As a true nerd, I have some favourite derivations and proofs. Here are a few of them in no particlar order. I aim to update these throughout my life as I come across new ones.

Table of Contents

  1. The MAP estimate of a linear model
  2. The integral of the Gaussian Distribution
  3. The score function trick for REINFORCE
  4. Mass-Energy Equivalence

The MAP estimate of a linear model

This one is simple and elegant and a nice bridge between the frequentist and Bayesian worlds.

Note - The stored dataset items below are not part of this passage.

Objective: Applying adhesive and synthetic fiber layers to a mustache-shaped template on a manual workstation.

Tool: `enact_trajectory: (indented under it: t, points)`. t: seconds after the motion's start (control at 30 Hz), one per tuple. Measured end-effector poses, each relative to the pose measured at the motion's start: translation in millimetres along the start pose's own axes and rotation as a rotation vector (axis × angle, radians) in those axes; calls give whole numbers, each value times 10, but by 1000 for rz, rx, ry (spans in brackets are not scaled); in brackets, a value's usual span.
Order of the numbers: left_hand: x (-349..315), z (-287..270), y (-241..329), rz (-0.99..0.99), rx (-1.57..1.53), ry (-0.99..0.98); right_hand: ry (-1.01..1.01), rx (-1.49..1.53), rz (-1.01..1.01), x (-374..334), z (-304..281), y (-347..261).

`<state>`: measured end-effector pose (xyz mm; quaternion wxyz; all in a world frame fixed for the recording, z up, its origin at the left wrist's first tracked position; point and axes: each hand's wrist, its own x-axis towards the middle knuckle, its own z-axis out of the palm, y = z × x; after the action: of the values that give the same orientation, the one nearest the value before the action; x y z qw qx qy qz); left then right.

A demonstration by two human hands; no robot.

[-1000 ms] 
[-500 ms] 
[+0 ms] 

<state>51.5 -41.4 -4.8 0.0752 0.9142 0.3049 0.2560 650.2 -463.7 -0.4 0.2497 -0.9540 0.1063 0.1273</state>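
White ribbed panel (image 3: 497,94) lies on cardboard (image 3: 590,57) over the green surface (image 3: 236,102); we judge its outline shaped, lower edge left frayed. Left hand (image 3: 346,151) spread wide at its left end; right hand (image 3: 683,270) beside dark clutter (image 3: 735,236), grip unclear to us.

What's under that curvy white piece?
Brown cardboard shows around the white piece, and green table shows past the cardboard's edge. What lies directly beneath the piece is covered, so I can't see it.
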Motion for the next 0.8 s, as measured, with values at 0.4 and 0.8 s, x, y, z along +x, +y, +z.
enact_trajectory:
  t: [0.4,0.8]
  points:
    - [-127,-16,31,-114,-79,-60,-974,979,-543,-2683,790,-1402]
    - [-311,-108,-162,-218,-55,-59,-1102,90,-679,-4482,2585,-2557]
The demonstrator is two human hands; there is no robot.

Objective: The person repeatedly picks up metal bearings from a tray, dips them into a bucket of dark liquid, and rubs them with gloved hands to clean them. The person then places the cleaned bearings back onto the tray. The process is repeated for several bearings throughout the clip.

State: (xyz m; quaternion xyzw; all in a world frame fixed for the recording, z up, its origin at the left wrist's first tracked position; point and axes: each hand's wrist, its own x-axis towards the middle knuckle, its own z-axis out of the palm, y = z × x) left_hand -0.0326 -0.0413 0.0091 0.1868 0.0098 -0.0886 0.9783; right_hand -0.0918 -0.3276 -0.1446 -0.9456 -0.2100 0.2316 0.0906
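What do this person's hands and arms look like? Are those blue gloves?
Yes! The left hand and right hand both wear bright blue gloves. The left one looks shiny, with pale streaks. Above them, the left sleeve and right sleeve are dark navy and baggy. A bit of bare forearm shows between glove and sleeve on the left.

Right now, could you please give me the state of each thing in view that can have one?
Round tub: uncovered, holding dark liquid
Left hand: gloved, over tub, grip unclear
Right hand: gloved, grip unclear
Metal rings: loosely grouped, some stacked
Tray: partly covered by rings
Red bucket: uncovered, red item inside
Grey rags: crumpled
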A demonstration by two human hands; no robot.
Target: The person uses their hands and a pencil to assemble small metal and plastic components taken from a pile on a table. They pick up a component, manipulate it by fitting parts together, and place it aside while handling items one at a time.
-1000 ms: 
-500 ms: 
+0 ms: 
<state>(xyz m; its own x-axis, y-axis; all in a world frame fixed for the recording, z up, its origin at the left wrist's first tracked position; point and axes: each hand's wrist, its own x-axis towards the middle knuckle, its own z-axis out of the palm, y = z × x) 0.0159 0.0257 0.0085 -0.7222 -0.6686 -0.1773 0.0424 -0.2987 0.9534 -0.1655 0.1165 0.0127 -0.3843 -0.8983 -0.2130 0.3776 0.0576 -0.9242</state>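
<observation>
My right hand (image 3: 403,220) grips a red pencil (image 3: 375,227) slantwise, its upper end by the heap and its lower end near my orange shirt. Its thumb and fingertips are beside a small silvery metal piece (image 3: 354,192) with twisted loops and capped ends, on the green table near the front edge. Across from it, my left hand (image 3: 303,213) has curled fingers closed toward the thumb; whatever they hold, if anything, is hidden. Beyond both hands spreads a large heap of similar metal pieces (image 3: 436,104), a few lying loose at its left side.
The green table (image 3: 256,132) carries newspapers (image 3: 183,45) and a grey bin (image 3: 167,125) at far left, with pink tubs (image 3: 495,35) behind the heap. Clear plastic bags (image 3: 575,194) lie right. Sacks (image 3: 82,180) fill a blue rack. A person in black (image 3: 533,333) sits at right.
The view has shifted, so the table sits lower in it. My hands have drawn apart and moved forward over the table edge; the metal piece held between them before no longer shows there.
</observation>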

\(\begin{align*} \theta_{\text{MAP}} &= \arg\max_{\theta} p(\theta | \mathcal{D})\\ &= \arg\max_{\theta} \frac{p(\mathcal{D} | \theta) p(\theta)}{p(\mathcal{D})} \\ &= \arg\max_{\theta} p(\mathcal{D} | \theta) p(\theta) \\ &= \arg\max_{\theta} \log p(\mathcal{D} | \theta) + \log p(\theta) \\ &= \arg\max_{\theta} \log \prod_{i=1}^N p(y_i | x_i, \theta) + \log p(\theta) \\ &= \arg\max_{\theta} \sum_{i=1}^N \log p(y_i | x_i, \theta) + \log p(\theta) \\ &= \arg\max_{\theta} \sum_{i=1}^N \log \mathcal{N}(y_i | \theta^T x_i, \sigma^2) + \log \mathcal{N}(\theta | 0, \alpha^2) \\ &= \arg\max_{\theta} \sum_{i=1}^N -\frac{1}{2\sigma^2} (y_i - \theta^T x_i)^2 - \frac{1}{2\alpha^2} \theta^T \theta \\ &= \arg\min_{\theta} \sum_{i=1}^N (y_i - \theta^T x_i)^2 + \frac{\sigma^2}{\alpha^2} \theta^T \theta \\ &= \arg\min_{\theta} \sum_{i=1}^N (y_i - \theta^T x_i)^2 + \lambda \theta^T \theta \\ \end{align*}\) Which is the well-known Ridge regression objective.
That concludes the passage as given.